Iambs? Now what are those? Those, friends, are essentially beats. They're two-syllable pairs that contain an unstressed syllable followed by a stressed syllable. Each iamb makes the sound da-DUM, as in the word "allow." Since we have four of those in these lines, each line should sound like da-DUM da-DUM da-DUM da-DUM. But don't take our word for it. Check out an example:
Nor law nor duty bade me fight. (9)
Voila, piece of cake, right? Oh, wait. What about the first line? It seems kind of fishy. Let's see what we have going on there:
I know that I shall meet my fate.
Well, the last three beats are iambs, but what about that first little bugger? It doesn't really fit the iamb formula. Nope. That, folks, is called a spondee (a pair of two stressed syllables). It is a very emphatic beat. Here, the extra oomph that it gives reflects the speaker's certainty that he will die; it's almost like he's shouting, "I KNOW."
The regularity of the meter is complemented by some very neat organization. We have sixteen lines, organized into groups of four lines (called quatrains). Even though the poem isn't usually printed in groups of four, the rhymes tell us they should be thought of this way. Speaking of rhyme, each quatrain rhymes every other line, so we have a rhyme scheme that looks like this: ABAB CDCD EFEF GHGH, where each letter represents the sound of the end rhyme. And so, line 1 rhymes with line 3, line 2 with line 4, line 5 with line 7, and so on.

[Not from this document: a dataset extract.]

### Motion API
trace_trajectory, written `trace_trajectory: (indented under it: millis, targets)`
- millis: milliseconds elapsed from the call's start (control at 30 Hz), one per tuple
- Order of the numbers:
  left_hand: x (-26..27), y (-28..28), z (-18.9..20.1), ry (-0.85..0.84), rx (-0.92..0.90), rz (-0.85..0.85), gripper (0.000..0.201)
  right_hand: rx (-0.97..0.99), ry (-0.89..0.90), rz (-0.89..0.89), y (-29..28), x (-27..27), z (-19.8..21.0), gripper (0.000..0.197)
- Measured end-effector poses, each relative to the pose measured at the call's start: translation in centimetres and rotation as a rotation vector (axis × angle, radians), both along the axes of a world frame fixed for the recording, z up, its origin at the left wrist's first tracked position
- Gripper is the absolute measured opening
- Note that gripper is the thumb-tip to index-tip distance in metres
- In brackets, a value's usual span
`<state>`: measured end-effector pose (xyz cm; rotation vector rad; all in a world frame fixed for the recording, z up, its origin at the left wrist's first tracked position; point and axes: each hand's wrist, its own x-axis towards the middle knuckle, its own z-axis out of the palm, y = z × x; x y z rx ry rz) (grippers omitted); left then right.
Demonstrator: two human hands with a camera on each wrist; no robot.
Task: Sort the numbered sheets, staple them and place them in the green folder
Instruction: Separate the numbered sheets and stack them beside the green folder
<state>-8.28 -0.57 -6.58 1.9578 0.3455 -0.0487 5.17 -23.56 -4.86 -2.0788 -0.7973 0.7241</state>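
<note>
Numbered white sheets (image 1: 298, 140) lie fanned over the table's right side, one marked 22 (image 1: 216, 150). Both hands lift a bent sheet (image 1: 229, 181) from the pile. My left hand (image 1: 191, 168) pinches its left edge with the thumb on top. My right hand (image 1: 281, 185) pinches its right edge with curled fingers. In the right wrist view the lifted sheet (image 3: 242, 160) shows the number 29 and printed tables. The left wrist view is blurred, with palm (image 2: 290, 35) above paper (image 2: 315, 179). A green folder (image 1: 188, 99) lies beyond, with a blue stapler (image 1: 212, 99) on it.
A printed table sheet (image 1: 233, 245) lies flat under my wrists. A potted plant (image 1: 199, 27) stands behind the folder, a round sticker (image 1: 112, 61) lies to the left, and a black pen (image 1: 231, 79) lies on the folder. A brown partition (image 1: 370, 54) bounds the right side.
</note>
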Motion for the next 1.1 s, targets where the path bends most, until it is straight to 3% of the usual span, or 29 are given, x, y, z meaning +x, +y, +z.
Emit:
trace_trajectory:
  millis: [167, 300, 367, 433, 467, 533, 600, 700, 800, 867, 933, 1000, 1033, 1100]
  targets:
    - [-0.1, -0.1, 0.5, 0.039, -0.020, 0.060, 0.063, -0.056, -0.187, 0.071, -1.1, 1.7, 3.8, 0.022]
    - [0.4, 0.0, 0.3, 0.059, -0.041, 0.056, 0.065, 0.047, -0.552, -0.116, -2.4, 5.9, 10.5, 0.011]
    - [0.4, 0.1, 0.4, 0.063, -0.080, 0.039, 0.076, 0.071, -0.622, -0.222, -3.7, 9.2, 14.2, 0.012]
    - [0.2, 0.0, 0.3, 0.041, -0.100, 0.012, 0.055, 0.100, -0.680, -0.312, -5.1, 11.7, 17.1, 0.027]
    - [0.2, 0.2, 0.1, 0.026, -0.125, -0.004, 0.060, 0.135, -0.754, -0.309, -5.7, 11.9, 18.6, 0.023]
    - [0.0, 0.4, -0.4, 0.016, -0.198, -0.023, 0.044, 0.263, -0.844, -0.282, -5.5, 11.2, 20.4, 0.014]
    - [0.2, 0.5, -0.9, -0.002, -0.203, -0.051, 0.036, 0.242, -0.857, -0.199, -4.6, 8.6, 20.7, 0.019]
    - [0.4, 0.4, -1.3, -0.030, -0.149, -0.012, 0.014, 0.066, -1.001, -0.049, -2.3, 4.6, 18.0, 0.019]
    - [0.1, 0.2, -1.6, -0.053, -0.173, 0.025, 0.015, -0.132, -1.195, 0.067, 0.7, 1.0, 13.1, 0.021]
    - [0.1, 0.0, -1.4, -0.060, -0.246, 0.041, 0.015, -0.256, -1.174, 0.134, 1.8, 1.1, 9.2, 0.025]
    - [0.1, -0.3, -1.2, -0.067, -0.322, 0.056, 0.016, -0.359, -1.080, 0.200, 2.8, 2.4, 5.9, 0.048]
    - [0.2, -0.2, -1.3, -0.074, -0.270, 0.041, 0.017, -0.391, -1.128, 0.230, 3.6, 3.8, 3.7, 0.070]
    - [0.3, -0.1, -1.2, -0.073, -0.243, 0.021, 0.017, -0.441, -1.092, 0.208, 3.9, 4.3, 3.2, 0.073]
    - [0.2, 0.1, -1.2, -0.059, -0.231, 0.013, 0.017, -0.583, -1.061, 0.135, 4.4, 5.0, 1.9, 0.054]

Come to think of it, the number four is all over this poem, in various ways: four groups of four lines, and a meter that uses four beats. All the ducks are in a row, as they say. The point of all this regularity and balance (a word the speaker uses, mind you) is to imitate or reflect the speaker's absolute certainty that he will die. The poem rhymes like clockwork; we know how many beats there are going to be, always, in much the same way that the speaker knows he will die. It's predictable and fated—bank on it.